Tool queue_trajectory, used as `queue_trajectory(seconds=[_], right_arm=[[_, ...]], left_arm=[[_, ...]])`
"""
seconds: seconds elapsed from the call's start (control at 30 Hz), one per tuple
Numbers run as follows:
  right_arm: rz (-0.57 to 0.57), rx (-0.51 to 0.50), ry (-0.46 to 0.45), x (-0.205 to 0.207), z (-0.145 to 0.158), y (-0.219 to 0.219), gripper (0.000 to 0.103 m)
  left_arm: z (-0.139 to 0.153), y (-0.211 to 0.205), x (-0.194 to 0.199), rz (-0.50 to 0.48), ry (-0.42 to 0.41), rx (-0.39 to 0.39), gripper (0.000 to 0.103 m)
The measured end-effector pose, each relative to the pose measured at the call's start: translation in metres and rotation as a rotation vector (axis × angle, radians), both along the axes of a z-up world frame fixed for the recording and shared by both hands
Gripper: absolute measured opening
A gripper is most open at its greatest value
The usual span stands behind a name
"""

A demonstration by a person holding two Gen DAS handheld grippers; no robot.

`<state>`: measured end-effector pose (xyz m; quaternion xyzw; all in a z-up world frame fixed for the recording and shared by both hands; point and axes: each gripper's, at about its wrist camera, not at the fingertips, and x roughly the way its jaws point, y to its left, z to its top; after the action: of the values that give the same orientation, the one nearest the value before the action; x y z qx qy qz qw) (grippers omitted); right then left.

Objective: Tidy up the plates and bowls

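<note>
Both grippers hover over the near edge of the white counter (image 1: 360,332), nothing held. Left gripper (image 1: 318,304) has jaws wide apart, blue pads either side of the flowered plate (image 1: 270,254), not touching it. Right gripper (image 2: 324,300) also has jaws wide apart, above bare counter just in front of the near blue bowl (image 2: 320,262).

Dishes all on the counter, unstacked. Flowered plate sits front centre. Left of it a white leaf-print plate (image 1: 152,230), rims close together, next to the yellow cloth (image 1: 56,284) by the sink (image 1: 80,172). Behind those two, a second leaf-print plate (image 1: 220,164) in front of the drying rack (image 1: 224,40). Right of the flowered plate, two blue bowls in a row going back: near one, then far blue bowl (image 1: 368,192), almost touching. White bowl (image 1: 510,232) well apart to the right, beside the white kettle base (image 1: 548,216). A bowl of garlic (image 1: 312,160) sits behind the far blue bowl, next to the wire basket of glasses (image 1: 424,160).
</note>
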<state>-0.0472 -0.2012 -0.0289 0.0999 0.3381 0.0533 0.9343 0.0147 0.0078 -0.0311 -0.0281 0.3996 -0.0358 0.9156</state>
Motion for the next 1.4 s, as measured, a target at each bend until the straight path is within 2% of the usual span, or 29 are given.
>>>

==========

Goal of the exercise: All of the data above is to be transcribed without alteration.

Solution for this task:
Tool queue_trajectory, used as `queue_trajectory(seconds=[_], right_arm=[[_, ...]], left_arm=[[_, ...]])`
"""
seconds: seconds elapsed from the call's start (control at 30 Hz), one per tuple
Numbers run as follows:
  right_arm: rz (-0.57 to 0.57), rx (-0.51 to 0.50), ry (-0.46 to 0.45), x (-0.205 to 0.207), z (-0.145 to 0.158), y (-0.219 to 0.219), gripper (0.000 to 0.103 m)
  left_arm: z (-0.139 to 0.153), y (-0.211 to 0.205), x (-0.194 to 0.199), rz (-0.50 to 0.48), ry (-0.42 to 0.41), rx (-0.39 to 0.39), gripper (0.000 to 0.103 m)
The measured end-effector pose, each relative to the pose measured at the call's start: translation in metres and rotation as a rotation vector (axis × angle, radians), both along the axes of a z-up world frame fixed for the recording and shared by both hands
Gripper: absolute measured opening
A gripper is most open at its greatest value
The usual span stands behind a name
"""

A demonstration by a person holding two Gen DAS handheld grippers; no robot.

`<state>`: measured end-effector pose (xyz m; quaternion xyzw; all in a z-up world frame fixed for the recording and shared by both hands; point and axes: each gripper's, at about its wrist camera, not at the fingertips, and x roughly the way its jaws point, y to its left, z to its top; after the action: of the values that give the same orientation, the one nearest the value before the action; x y z qx qy qz qw) (grippers omitted); right then left.

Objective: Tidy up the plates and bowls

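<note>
Both grippers hover over the near edge of the white counter (image 1: 360,332), nothing held. Left gripper (image 1: 318,304) has jaws wide apart, blue pads either side of the flowered plate (image 1: 270,254), not touching it. Right gripper (image 2: 324,300) also has jaws wide apart, above bare counter just in front of the near blue bowl (image 2: 320,262).

Dishes all on the counter, unstacked. Flowered plate sits front centre. Left of it a white leaf-print plate (image 1: 152,230), rims close together, next to the yellow cloth (image 1: 56,284) by the sink (image 1: 80,172). Behind those two, a second leaf-print plate (image 1: 220,164) in front of the drying rack (image 1: 224,40). Right of the flowered plate, two blue bowls in a row going back: near one, then far blue bowl (image 1: 368,192), almost touching. White bowl (image 1: 510,232) well apart to the right, beside the white kettle base (image 1: 548,216). A bowl of garlic (image 1: 312,160) sits behind the far blue bowl, next to the wire basket of glasses (image 1: 424,160).
</note>
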<state>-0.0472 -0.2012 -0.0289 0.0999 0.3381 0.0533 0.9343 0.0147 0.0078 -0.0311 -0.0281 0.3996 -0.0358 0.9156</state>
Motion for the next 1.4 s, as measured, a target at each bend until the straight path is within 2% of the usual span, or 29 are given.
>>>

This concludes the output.